Each coffee machine is connected with a water supply line to provide water for the hot-water tank and is provided with an electrical outlet to furnish current for the operation of the timer motor, product motors, solenoids and heating elements for the hot-water tank. The highly concentrated powder used in the coffee machine is not palatable in the form in which it is placed therein and must be reduced two or three hundred to one. The approximate cost of the ingredients used in the coffee machine is 34 1/2 per cent of the selling price of the final product.

In making their personal property tax return, appellees returned the above-described machines as manufacturing equipment, taxable at 50 per cent of their true value in money.

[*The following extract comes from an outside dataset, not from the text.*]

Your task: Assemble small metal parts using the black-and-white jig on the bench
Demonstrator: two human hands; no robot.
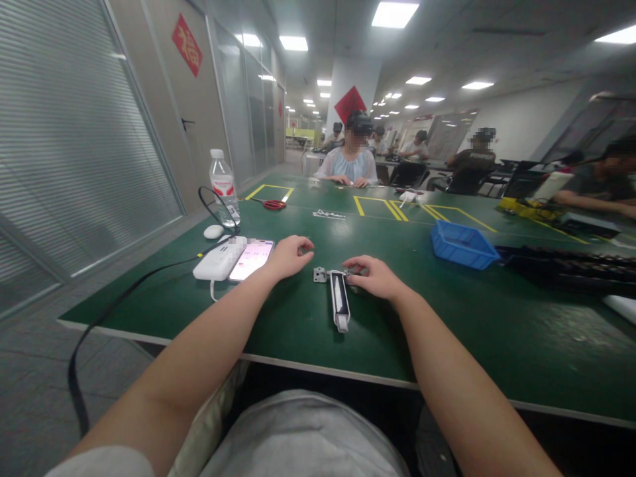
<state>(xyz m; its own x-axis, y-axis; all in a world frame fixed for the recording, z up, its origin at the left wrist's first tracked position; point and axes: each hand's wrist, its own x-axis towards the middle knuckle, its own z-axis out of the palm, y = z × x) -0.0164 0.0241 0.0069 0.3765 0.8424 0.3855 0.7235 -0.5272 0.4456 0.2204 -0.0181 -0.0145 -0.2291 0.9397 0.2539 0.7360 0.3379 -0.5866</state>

The Tax Commissioner determined that the machines constitute property used in merchandising and are subject to listing and assessment at 70 per cent of their true value in money.

Upon appeal, the Board of Tax Appeals reversed the order of the Tax Commissioner.

An appeal from the decision of the Board of Tax Appeals brings the cause to this court for review, presenting the questions whether the appellees are "manufacturers" of beverages within the meaning of Section 5711.16, Revised Code, and whether the machines above described are used in manufacturing and should be assessed at 50 per cent of their true value in money, as provided in Section 5711.22, Revised Code.

Messrs. Wright, Harlor, Purpus, Morris Arnold and Mr. C. Emory Glander, for appellees.

Mr. William Saxbe, attorney general, and Mr. Gerald A. Donahue, for appellant.

This court is of the opinion that the appellees, in their beverage business as above described, are "manufacturers" within the meaning of that term as used in Sections 5711.16 and 5711.22, Revised Code, and are entitled to have their above-described machines, used in such business, listed, for the purpose of taxation, at 50 per cent of their true value.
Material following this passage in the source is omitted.